Before polls opened, RUN TEMPLE and Temple Advocating Progress debated.
Temple Advocating for Progress and RUN TEMPLE engaged in the second executive ticket debate yesterday, April 2, in the Student Center atrium.
Candidates answered questions on student-administrative relations and restructuring student government, similar to the topics discussed during the first debate on March 26. Responses from each side became more personally defensive throughout the debate.
“We’ve been running Temple before we were RUN TEMPLE, and honestly I will say we were tapping in before they were ‘TAP in,’” Jaimee Swift, RUN TEMPLE candidate for vice president of external affairs, said, referring to TAP’s campaign slogan.

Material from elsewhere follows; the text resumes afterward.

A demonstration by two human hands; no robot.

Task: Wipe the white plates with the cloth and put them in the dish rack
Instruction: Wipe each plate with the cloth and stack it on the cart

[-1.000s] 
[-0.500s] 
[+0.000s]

“We didn’t just show up a week before campaigning started to Temple Student Government,” Julian Hamer, TAP candidate for vice president of services, said in closing. “Running Temple is not just three people.”
TSG Elections Commissioner Shanee Satchell asked questions submitted after last week’s debate and then handed the microphone to audience members. Tickets had three minutes to answer Satchell’s questions and two minutes each to respond to audience queries, as well as two 60-second rebuttals per ticket.
Audience members asked candidates for specific examples of how the tickets planned to restructure TSG and how they would use TSG to help students not affiliated with student organizations.
When a student asked candidates how they planned to change the TSG allocations process, Brandon Rey Ramirez, TSG deputy chief of staff and RUN TEMPLE candidate for TSG student body president, repeated his team’s platform to make the process more transparent. Ramirez, a former member of the allocations committee, said he felt in previous years the process “was never a central part of the conversation.”
In TAP’s response to the question, Hamer asked, “The people who have been on the allocations committee for however long they have, if they’ve seen problems, why haven’t those changes been made already?”
Both tickets promised to make the process more “transparent.”
Malcolm Kenyatta, a senior communications major, asked tickets how they would work with their opponents after elections. When Kenyatta, who ran for TSG student body president on the Owl Future ticket last year, asked candidates how they intended to “change” the TSG elections process, he cited what he saw as a tendency for candidates to make personal attacks.
Ramirez said TSG elections “becomes a popularity contest.”
On the subject of student-administrative relations, Ramirez emphasized his ticket’s platform to make TSG more involved with student-advocacy groups, citing it as his motivation for joining student government. TAP spoke on its aim to promote more dialogue between students and administrators, making mention of a protest by Temple Community Against Mountaintop Removal at a Board of Trustees meeting on March 13.
“It was not brought to the attention of Temple Student Government first…When you have to come in with tape over your mouth to an event, well, there’s a better way of going about doing it,” David Lopez, TSG chief of staff and TAP candidate for TSG student body president, said.
Ramirez, who has participated in TCAMR events, rebutted the statement, saying the group has previously spoken with TSG directly.
The audience’s enthusiasm increased in the latter portion of the debate.
In his closing statement, Lopez spoke his loudest as the crowd’s volume increased.
“You talk about radical change, but I see no ideas…Your platform has changed non-stop since this campaign began every week,” Lopez said. “What you don’t understand is the only [thing] you’re going to run is run Temple into the ground.”
Voting lasts from midnight today, April 3, until 11:59 p.m. tomorrow, April 4, at www.uvote.temple.edu.